Но все пошло не так, как предполагалось. Как только рассвело, стихийные вояки сами запросили переговоров. И вышли на переговоры, да притом не с пустыми руками, а с плененными диверсантами. Всего диверсантов было пятеро. Можно было только догадываться, что произошло ночью на заимке. Впрочем, догадка эта была очевидной. Стихийных вояк было много, диверсантов – лишь пятеро. И вояки взяли диверсантов в плен.
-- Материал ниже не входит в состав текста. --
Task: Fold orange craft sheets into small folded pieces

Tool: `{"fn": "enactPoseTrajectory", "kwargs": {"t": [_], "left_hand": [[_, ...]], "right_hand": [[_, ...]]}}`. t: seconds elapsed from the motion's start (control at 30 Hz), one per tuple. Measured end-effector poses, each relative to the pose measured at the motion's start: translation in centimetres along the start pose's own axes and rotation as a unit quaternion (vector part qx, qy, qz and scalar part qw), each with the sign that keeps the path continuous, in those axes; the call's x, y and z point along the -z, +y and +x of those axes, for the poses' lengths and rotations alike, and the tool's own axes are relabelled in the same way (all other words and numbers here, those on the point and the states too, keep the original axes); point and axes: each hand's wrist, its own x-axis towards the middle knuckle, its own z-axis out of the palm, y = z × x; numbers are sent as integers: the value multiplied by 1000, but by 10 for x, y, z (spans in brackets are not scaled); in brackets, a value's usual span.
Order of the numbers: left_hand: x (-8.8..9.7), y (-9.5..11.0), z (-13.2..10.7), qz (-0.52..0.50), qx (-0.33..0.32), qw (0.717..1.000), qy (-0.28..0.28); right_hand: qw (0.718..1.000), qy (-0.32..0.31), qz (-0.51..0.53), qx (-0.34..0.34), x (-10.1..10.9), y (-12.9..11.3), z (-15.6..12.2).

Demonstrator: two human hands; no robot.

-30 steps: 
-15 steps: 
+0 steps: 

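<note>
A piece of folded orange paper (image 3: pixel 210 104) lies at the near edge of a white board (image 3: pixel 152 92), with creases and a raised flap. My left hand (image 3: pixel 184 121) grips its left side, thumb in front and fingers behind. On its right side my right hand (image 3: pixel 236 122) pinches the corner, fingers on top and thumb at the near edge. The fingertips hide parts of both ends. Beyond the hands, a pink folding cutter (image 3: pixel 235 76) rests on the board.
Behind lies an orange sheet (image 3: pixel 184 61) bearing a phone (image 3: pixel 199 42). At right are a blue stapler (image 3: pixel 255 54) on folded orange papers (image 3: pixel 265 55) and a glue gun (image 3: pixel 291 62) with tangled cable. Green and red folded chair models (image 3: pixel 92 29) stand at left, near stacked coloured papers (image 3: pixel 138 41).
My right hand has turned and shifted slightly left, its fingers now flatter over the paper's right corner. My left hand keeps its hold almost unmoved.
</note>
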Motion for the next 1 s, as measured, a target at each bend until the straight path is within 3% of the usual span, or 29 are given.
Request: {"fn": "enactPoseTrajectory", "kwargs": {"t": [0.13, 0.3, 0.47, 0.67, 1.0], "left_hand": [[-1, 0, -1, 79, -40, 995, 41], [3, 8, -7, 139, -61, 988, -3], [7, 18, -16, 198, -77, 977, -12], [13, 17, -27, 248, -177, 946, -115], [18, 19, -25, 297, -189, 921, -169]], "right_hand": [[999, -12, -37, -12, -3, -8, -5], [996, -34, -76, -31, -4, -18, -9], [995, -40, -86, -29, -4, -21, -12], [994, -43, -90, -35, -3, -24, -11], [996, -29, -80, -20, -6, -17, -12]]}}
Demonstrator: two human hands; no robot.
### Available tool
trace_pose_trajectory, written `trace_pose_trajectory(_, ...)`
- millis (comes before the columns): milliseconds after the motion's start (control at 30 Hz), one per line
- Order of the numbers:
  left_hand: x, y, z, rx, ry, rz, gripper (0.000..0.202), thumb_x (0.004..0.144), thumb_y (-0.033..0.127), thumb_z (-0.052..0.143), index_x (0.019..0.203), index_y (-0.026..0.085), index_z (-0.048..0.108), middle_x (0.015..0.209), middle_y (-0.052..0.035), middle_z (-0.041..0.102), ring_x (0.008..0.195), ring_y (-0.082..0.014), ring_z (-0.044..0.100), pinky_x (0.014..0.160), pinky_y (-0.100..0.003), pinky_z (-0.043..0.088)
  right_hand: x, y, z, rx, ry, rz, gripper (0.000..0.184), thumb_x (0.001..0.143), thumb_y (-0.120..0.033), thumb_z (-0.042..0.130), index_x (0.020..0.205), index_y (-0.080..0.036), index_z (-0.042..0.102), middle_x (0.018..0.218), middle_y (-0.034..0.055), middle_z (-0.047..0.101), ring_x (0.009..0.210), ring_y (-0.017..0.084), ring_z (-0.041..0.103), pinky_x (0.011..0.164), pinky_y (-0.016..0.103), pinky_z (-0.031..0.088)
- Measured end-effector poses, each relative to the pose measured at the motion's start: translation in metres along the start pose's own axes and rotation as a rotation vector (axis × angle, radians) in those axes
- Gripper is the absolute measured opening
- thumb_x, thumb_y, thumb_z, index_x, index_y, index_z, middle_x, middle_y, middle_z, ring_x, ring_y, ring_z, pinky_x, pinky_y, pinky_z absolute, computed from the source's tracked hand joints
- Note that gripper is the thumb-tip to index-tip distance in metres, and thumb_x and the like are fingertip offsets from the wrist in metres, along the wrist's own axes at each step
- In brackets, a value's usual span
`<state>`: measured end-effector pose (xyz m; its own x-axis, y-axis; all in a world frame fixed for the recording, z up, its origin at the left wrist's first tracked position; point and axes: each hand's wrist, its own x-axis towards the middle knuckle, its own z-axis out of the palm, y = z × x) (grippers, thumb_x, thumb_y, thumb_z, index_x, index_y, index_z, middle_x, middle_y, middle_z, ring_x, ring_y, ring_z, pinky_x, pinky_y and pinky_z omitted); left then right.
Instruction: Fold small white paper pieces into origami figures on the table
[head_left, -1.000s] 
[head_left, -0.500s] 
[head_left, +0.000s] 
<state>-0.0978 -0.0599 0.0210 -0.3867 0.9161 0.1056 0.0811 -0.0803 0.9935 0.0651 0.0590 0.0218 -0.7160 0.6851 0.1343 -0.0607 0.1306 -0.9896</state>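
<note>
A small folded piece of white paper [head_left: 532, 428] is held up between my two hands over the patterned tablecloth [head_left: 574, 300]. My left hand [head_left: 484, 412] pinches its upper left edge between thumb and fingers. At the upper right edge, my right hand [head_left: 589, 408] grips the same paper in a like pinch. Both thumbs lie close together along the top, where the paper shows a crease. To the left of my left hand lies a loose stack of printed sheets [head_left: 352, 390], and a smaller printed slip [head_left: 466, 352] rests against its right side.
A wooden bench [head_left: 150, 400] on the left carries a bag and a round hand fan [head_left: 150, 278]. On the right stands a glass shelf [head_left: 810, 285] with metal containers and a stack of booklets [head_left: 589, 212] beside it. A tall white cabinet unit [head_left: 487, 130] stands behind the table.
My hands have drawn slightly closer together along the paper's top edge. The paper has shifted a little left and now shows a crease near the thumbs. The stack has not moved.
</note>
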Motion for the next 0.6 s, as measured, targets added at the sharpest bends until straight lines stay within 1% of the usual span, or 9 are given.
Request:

Взяли – и теперь хотят передать их в руки властей, надеясь тем самым, что за такой поступок им будет от властей прощение.
– Великое дело – вовремя осознать свою оплошность и раскаяться! – так прокомментировал ситуацию Степан Терко.
– Сам додумался до такой мысли или где-то вычитал? – иронично поинтересовался Дубко.
– Где уж мне самому! – горестно вздохнул Терко. – Я не мыслитель, мое дело – бегать, стрелять, нырять в сугробы и стараться в них не утонуть…
– Ну-ну, не прибедняйся! – улыбнулся Богданов.
Так, балагуря, они подошли к повстанцам. Их было много, никак не меньше тридцати человек.
– Вот – передаем их вам, – сказал кто-то из повстанцев. – Всех, кто остался в живых.
– Больше никого? – на всякий случай уточнил Богданов.
– Никого, – ответили ему. – Остальных вы ночью поубивали…
– А что с Григорием и Павлом? – спросил Караваев. Он и Голубев также были здесь.
– Григория убили на месте, – сказал один из повстанцев. – А Павло помер ночью.
Караваев на это ничего не сказал, лишь горестно крякнул.